Ulteriore passo verso l'unità fu la spedizione "dei Mille" garibaldini in Sud Italia. Garibaldi, salpato da Quarto in Liguria e sbarcato a Marsala l'11 maggio 1860 giunse il 30 maggio alla conquista di Palermo. Mentre Garibaldi avanzava da sud con il suo Esercito meridionale fino all'ingresso a Napoli. Dopo Napoli, le truppe garibaldine si scontrarono un'ultima volta con quelle borboniche nella Battaglia del Volturno il 1º ottobre 1860. Con la vittoria di Garibaldi l'Italia meridionale veniva definitivamente sottratta ai Borbone.
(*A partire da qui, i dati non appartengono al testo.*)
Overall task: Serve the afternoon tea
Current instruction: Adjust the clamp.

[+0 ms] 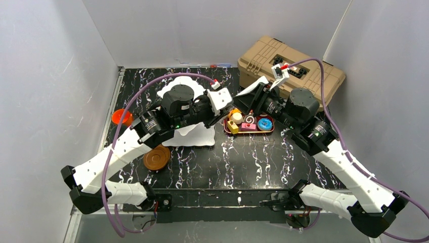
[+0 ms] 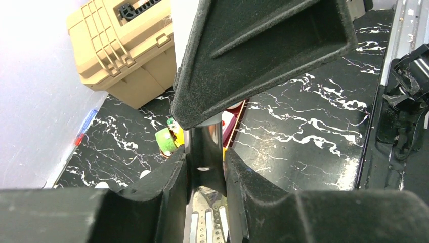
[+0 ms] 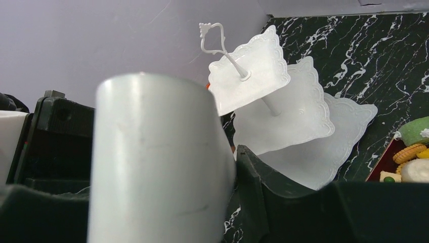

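Top external showed us both arms meeting above the pastries point(image 1: 250, 123) in a red tray point(image 1: 263, 131) on the table point(image 1: 263, 157). Left jaws pinched the metal tongs point(image 2: 205, 152) narrowly; right jaws, half spread, gripped their broad end. The three-tier stand point(image 1: 195, 135) stood just left.

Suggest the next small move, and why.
Probably open the right tool and release. Both tools appear clamped on the metal tongs: the left tool presses the strip from both sides, and the right tool has it between its fingers too, so the handover looks ready.
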You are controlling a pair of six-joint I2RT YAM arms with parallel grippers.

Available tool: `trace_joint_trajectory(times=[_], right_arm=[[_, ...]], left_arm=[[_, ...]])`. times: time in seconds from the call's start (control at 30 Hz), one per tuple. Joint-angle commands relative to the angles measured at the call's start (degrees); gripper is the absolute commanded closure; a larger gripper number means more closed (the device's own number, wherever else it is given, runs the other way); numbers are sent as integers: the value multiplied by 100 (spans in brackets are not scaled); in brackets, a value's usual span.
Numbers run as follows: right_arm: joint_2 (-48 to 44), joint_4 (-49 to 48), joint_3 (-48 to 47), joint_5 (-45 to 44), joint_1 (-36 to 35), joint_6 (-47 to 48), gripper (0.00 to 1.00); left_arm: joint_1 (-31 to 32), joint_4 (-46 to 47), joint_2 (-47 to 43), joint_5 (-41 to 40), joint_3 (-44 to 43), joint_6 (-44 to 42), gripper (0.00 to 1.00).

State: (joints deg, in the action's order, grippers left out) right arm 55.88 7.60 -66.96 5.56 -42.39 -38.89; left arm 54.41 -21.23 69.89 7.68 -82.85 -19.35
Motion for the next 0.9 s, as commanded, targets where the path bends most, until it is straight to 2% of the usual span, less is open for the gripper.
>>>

Le truppe di Vittorio Emanuele II intanto entravano nello Stato della Chiesa scontrandosi il 18 settembre con l'esercito pontificio nelle Marche, durante la Battaglia di Castelfidardo, che sarebbe stato l'ultimo grande scontro armato prima dell'unità italiana. Garibaldi, pur di idee repubblicane, non pose ostacoli all'unione dell'ex Regno delle Due Sicilie al futuro Stato unificato italiano, che già si profilava all'epoca sotto l'egida di Casa Savoia. Tale unione fu formalizzata mediante il referendum del 21 ottobre 1860. Il nuovo governo era presieduto da Cavour e il 17 marzo 1861 il parlamento subalpino proclamò Vittorio Emanuele II re d'Italia: tre mesi dopo dello stesso anno moriva Cavour.